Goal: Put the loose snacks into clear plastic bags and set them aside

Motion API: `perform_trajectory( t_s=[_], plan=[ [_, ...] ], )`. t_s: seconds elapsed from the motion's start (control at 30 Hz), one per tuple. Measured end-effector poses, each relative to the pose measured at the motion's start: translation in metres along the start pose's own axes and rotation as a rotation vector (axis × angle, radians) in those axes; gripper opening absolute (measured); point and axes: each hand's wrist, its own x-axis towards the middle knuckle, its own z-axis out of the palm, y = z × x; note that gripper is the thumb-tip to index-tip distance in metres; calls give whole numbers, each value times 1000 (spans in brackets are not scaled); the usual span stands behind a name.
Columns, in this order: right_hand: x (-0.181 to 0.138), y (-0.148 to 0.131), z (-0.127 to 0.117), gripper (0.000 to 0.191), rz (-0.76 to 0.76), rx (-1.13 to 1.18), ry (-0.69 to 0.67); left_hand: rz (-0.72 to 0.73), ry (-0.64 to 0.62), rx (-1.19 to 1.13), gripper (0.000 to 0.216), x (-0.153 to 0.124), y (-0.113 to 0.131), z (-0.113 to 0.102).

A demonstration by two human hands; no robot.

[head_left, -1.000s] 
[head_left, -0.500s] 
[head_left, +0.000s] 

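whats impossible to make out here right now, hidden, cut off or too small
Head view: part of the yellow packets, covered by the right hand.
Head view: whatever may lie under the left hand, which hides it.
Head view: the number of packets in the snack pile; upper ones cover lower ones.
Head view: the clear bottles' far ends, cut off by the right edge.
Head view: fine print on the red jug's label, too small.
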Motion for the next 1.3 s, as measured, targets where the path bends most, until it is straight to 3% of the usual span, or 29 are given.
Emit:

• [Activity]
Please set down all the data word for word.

• [Expected answer]
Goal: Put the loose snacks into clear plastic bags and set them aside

Motion API: `perform_trajectory( t_s=[_], plan=[ [_, ...] ], )`. t_s: seconds elapsed from the motion's start (control at 30 Hz), one per tuple. Measured end-effector poses, each relative to the pose measured at the motion's start: translation in metres along the start pose's own axes and rotation as a rotation vector (axis × angle, radians) in those axes; gripper opening absolute (measured); point and axes: each hand's wrist, its own x-axis towards the middle knuckle, its own z-axis out of the palm, y = z × x; note that gripper is the thumb-tip to index-tip distance in metres; calls give whole numbers, each value times 1000 (spans in brackets are not scaled); the usual span stands behind a name.
Columns, in this order: right_hand: x (-0.181 to 0.138), y (-0.148 to 0.131), z (-0.127 to 0.117), gripper (0.000 to 0.191), rz (-0.76 to 0.76), rx (-1.13 to 1.18), ry (-0.69 to 0.67); left_hand: rz (-0.72 to 0.73), ry (-0.64 to 0.62), rx (-1.19 to 1.13), gripper (0.000 to 0.216), x (-0.153 to 0.124), y (-0.113 to 0.131), z (-0.113 to 0.102).

A demonstration by two human hands; no robot.

[head_left, -1.000s] 
[head_left, -0.500s] 
[head_left, +0.000s] 

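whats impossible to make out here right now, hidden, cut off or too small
Head view: part of the yellow packets, covered by the right hand.
Head view: whatever may lie under the left hand, which hides it.
Head view: the number of packets in the snack pile; upper ones cover lower ones.
Head view: the clear bottles' far ends, cut off by the right edge.
Head view: fine print on the red jug's label, too small.
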Motion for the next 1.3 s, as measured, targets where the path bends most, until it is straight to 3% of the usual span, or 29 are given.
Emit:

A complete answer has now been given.